El turismo genera el 12 % del PIB regional en Aragón. Pero el coste oculto es alto. Las administraciones locales gastan más de 1,8 millones de euros anuales en limpieza de zonas de montaña, según datos de la Diputación General de Aragón (2025). Ese dinero podría destinarse a mejora de senderos, señalización o formación ambiental.
Además, la contaminación afecta la calidad del agua en cuencas como la del río Gállego. Los microplásticos de toallitas y las sustancias tóxicas de colillas se filtran en acuíferos. Esto eleva los costes de tratamiento para las comunidades de regantes y afecta la certificación de productos agroalimentarios de calidad diferenciada, como el queso de Roncal o el cordero de Aragón.
¿Qué dice la ley sobre la basura en espacios naturales?
La Ley 42/2007 del Patrimonio Natural y de la Biodiversidad protege los parajes del Pirineo como Zonas de Especial Conservación (ZEC). El abandono de residuos allí constituye una infracción grave, sancionable con multas de hasta 300.000 euros, según el artículo 67.2.

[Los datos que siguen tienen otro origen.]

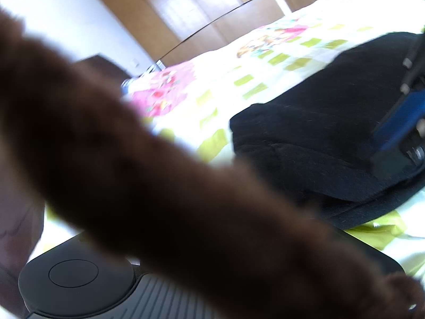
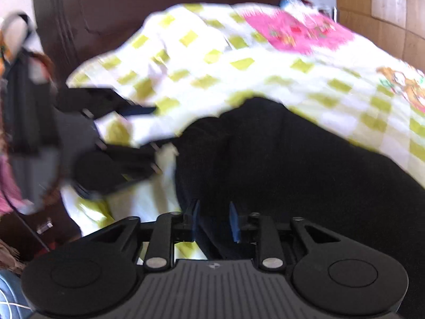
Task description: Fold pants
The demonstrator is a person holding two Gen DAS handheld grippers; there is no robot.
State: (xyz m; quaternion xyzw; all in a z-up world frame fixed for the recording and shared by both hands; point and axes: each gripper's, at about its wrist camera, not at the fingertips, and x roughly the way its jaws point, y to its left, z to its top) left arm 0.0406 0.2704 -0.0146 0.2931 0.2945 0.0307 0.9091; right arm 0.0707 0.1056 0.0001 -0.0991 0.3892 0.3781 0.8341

A nivel autonómico, la Ley 12/2022 de Cambio Climático y Transición Energética de Aragón obliga a los ayuntamientos a implantar planes de gestión de residuos turísticos. Pero solo el 38 % de los municipios pirenaicos los han ejecutado, según un informe de la Universidad de Zaragoza (junio 2026).
¿Cómo se puede prevenir el abandono de basura en la montaña?
La prevención requiere acción coordinada. No basta con voluntarios. Se necesitan contenedores de recogida selectiva en accesos, señalización clara en varios idiomas y campañas de sensibilización vinculadas a la obtención del permiso de acceso a zonas sensibles, como ya ocurre en el Parque Nacional de Ordesa.
También es clave la responsabilidad de las plataformas digitales. Apps de senderismo y redes sociales deben incorporar avisos obligatorios: “Llévate tu basura. No hay contenedores en la cumbre”. Esto ya se aplica en los Alpes franceses bajo la normativa Décret n° 2024-1215.
Datos Clave
- En 2025, se retiraron más de 21 toneladas de residuos en el Pirineo aragonés.
- El 64 % de la basura encontrada es plástico de un solo uso (colillas, envases, toallitas).
- Las multas por vertidos ilegales en zonas protegidas aumentaron un 41 % en 2025.
- Solo el 22 % de los turistas conoce la Ley de Residuos de Aragón.
- Los voluntarios de ‘Tena Limpio’ han realizado 17 batidas desde 2023.
El Pirineo no es un recurso infinito. Cada kilo de basura retirado por voluntarios es un recordatorio: la conservación no depende solo de las leyes, sino de decisiones cotidianas. Y de la capacidad de las instituciones para convertir la indignación ciudadana en políticas efectivas.